CodePlan: Repository-level Coding using LLMs and Planning

Software engineering activities such as package migration, fixing errors reports from static analysis or testing, and adding type annotations or other specifications to a codebase, involve pervasively editing the entire repository of code. We formulate these activities as repository-level coding tasks.
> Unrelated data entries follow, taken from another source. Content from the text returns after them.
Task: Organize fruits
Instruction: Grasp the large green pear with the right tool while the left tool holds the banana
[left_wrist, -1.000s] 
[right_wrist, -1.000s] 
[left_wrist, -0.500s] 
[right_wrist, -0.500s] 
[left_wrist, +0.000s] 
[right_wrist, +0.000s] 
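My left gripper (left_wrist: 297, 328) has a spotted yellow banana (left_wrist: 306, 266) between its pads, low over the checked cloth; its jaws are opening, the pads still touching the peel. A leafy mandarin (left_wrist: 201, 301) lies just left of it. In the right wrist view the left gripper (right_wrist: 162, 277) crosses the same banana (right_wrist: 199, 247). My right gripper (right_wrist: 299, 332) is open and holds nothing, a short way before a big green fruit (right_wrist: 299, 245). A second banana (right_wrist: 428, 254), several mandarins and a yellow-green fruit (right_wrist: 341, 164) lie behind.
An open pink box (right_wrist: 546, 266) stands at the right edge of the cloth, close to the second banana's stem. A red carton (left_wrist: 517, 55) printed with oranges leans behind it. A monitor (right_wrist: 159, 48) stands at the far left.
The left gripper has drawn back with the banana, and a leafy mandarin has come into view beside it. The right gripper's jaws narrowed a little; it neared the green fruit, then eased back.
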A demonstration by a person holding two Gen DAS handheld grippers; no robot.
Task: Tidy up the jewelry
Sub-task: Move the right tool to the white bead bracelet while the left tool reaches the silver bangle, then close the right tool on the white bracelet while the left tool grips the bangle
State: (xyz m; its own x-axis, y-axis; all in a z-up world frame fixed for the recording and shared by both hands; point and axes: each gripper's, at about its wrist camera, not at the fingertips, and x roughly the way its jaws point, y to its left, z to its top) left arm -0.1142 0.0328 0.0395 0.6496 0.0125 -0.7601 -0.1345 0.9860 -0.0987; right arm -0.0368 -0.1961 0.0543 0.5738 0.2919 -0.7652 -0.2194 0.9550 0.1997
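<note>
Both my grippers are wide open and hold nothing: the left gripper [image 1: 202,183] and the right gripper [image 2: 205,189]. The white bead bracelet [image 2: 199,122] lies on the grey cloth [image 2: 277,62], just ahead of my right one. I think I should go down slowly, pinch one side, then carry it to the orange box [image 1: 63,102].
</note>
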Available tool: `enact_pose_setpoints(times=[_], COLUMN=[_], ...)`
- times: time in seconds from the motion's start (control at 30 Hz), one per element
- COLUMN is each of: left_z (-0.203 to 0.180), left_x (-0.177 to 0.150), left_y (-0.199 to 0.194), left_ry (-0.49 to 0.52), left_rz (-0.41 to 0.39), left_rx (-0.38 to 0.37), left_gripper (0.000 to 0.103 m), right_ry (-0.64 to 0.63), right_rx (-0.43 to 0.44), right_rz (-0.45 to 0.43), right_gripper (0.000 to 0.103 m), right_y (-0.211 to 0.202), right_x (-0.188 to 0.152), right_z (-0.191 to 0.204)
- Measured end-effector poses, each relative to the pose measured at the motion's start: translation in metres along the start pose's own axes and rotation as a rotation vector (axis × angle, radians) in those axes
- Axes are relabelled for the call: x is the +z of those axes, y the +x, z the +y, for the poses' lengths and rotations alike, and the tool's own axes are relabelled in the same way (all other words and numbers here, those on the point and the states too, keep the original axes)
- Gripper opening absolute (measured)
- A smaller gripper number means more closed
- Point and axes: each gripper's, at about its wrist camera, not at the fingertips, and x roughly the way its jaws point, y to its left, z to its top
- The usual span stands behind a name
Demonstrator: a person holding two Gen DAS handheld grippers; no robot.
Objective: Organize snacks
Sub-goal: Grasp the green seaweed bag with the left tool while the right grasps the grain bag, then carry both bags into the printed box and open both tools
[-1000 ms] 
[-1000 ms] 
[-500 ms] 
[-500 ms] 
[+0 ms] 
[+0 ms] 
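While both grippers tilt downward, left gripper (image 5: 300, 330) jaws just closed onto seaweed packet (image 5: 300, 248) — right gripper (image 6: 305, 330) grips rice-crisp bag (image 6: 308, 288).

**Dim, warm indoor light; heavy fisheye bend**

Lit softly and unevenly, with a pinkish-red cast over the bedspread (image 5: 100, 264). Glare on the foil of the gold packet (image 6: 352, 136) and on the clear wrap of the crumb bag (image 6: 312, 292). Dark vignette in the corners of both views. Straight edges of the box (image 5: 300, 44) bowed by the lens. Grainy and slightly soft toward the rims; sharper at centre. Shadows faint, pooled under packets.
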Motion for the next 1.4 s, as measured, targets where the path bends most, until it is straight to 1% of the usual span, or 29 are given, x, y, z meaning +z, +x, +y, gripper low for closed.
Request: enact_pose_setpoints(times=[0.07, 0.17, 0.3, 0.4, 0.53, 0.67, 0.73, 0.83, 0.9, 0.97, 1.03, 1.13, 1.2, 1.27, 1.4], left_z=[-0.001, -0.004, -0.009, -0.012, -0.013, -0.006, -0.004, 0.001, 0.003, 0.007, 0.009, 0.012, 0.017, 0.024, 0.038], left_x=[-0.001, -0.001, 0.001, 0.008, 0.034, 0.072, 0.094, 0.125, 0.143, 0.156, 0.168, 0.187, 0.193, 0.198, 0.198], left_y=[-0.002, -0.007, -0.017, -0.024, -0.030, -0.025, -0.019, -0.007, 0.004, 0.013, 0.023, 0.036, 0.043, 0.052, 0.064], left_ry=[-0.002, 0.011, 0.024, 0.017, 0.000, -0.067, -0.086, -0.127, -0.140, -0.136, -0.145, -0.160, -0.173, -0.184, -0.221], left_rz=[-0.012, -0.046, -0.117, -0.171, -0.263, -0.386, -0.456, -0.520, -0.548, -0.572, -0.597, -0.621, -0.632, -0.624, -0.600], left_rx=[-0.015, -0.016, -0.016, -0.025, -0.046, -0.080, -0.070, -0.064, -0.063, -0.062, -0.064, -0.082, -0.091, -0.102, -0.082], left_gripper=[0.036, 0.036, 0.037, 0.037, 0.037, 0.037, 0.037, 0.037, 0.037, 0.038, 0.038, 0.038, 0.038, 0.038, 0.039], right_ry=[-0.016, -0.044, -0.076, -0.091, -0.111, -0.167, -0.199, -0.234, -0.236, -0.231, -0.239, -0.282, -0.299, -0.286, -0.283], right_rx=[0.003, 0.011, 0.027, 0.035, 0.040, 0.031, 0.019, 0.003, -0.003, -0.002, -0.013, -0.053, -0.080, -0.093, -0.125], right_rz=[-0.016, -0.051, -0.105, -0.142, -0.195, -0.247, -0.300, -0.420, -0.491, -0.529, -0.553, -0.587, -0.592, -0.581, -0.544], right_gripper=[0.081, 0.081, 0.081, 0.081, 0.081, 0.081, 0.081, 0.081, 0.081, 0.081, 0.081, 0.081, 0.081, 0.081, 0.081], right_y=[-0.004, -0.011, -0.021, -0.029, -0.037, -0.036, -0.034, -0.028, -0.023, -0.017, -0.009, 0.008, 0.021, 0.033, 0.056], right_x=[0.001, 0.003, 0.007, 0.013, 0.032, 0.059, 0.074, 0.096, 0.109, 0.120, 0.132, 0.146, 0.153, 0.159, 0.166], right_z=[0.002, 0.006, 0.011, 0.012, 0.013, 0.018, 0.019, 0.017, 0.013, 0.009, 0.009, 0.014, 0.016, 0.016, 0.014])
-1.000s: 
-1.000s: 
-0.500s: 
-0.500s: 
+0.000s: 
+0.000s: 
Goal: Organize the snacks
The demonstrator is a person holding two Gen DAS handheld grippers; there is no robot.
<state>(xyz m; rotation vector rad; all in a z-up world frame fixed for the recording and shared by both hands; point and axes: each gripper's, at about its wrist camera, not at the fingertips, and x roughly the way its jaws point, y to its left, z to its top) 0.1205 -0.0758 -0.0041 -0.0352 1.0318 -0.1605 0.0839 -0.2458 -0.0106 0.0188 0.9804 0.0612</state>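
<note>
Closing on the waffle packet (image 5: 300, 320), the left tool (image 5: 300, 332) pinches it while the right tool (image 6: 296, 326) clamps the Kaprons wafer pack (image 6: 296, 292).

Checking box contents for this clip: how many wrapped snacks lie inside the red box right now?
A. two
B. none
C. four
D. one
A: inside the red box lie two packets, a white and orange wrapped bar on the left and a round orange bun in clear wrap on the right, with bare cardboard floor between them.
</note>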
Recent tools like GitHub Copilot, which are powered by Large Language Models (LLMs), have succeeded in offering high-quality solutions to localized coding problems. Repository-level coding tasks are more involved and cannot be solved directly using LLMs, since code within a repository is inter-dependent and the entire repository may be too large to fit into the prompt. We frame repository-level coding as a planning problem and present a task-agnostic framework, called CodePlan to solve it. CodePlan synthesizes a multi-step chain of edits (plan), where each step results in a call to an LLM on a code location with context derived from the entire repository, previous code changes and task-specific instructions. CodePlan is based on a novel combination of an incremental dependency analysis, a change may-impact analysis and an adaptive planning algorithm. We evaluate the effectiveness of CodePlan on two repository-level tasks: package migration (C#) and temporal code edits (Python). Each task is evaluated on multiple code repositories, each of which requires inter-dependent changes to many files (between 2-97 files). Coding tasks of this level of complexity have not been automated using LLMs before. Our results show that CodePlan has better match with the ground truth compared to baselines. CodePlan is able to get 5/6 repositories to pass the validity checks (e.g., to build without errors and make correct code edits) whereas the baselines (without planning but with the same type of contextual information as CodePlan) cannot get any of the repositories to pass them.

翻译：软件工程活动，如包迁移、修复静态分析或测试中的错误报告、向代码库添加类型标注或其他规范，涉及对完整代码仓库的全局性编辑。我们将这些活动定义为仓库级代码编辑任务。诸如GitHub Copilot等由大语言模型（LLM）驱动的现代工具，已成功为局部代码问题提供了高质量解决方案。但仓库级编辑任务更为复杂，无法直接通过LLM解决，因为仓库内代码存在相互依赖，且整个代码库可能过于庞大而无法完整放入提示词中。本文将仓库级代码编辑重构为规划问题，并提出一个任务无关框架CodePlan。该框架合成多步编辑链（规划），每一步骤针对特定代码位置调用LLM，并融合来自整个代码仓库的上下文、先前代码变更及任务特定指令。CodePlan基于增量依赖分析、变更影响分析和自适应规划算法的创新组合。我们在两个仓库级任务上评估CodePlan的有效性：包迁移（C#语言）与时序代码编辑（Python语言）。每个任务在多个代码仓库上测试，每个仓库均涉及对2-97个文件的相互依赖修改。此前，如此复杂度的代码编辑任务尚未通过LLM实现自动化。结果表明，与基线方法相比，CodePlan与真实编辑结果的匹配度更高。针对5/6的测试仓库，CodePlan能通过有效性验证（如无错误构建且执行正确代码修改），而基线方法（采用与CodePlan相同类型上下文但无规划机制）则无法通过任何仓库的验证。